In this series of posts we’re going to explore ActivityPub, the protocol that powers microblogging across the Fediverse.
This post is going to focus on how ActivityPub models microblogging. We’re going to dive into the three main parts: Actors, Activities and Objects. We’ll also take a look at how we use these to achieve microblogging in practice.
Actor
An Actor in ActivityPub is meant to represent someone or something performing an activity. The something here is important, it doesn’t have to be a person, it could be a service.
In practice you’ll find this is normally the Person from the Activity
Vocabulary. This means they’ll be described as type: "Person"
and should
have a name
attribute too.
Object
The object represents things that you may share or exchange over social
media. It’s things like a Note
, Audio
an Image
, a Place
etc. The
special Tombstone
object is used to represent an object that has been
deleted.
In the context of ActivityPub you’ll primarily run into the Note
, as that
is the equivalent of a tweet. Officially it is:
A short written work typically less than a single paragraph in length.

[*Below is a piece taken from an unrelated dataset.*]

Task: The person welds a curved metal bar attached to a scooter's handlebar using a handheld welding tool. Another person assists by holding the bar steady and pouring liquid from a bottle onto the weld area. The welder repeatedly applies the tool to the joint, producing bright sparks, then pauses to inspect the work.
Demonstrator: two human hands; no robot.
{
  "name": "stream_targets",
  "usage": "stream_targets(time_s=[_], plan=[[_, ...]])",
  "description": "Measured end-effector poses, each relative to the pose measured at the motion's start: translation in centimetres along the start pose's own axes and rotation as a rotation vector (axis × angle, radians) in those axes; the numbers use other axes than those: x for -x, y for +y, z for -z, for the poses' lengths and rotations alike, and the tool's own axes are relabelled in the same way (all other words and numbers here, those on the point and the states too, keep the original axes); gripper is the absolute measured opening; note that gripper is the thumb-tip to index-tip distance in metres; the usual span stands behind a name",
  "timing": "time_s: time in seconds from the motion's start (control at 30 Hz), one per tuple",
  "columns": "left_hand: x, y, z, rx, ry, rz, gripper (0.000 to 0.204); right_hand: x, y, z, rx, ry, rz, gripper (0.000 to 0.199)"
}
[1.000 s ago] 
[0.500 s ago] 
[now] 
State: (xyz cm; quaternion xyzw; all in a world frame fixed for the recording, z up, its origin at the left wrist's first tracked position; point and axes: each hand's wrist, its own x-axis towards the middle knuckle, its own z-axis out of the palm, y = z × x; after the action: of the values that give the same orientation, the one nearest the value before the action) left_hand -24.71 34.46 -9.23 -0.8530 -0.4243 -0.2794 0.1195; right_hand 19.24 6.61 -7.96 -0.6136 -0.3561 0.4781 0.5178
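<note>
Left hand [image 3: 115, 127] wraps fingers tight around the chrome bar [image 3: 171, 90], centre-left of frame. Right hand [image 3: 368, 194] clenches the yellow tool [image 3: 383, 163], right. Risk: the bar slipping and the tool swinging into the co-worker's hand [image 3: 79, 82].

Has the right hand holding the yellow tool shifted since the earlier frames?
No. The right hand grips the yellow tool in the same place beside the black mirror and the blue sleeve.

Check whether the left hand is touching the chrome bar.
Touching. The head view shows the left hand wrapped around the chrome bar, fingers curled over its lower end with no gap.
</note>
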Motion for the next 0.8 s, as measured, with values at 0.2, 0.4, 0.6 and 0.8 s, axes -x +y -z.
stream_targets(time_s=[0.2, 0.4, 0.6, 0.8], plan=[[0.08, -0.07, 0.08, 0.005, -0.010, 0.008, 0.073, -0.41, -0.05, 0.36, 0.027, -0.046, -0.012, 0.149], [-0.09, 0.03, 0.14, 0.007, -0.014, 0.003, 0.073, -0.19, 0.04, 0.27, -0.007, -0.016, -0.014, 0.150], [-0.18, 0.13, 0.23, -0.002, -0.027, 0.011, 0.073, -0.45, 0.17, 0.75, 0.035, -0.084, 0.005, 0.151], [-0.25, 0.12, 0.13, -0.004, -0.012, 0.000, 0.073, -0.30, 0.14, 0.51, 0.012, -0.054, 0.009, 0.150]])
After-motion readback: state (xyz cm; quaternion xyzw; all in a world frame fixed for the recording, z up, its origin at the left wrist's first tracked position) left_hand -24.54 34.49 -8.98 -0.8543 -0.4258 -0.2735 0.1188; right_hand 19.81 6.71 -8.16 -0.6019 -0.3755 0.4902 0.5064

Most client allow messages of around 500 characters which is somewhere between 70 and 125 words. A paragraph is usually anywhere between 100 and 200 words so this works out.
Activity
This is where it gets a little more complicated. There are two types of activities: the regular activity and the intransitive activity. The regular activity can also be called a transitive activity but the spec doesn’t seem to use that term.
Intransitive activities can be thought of as things that are happening to
the actor itself. For example, the Actor has Arrive
d at a location or is
Travel
ling. Asking a Question
, typically used to represent a poll is the
last of the intransitives and is a little odd in that it normally doesn’t have
an actor. Because you’re not doing an action to a thing the intransitive
activity never has an object it is referencing.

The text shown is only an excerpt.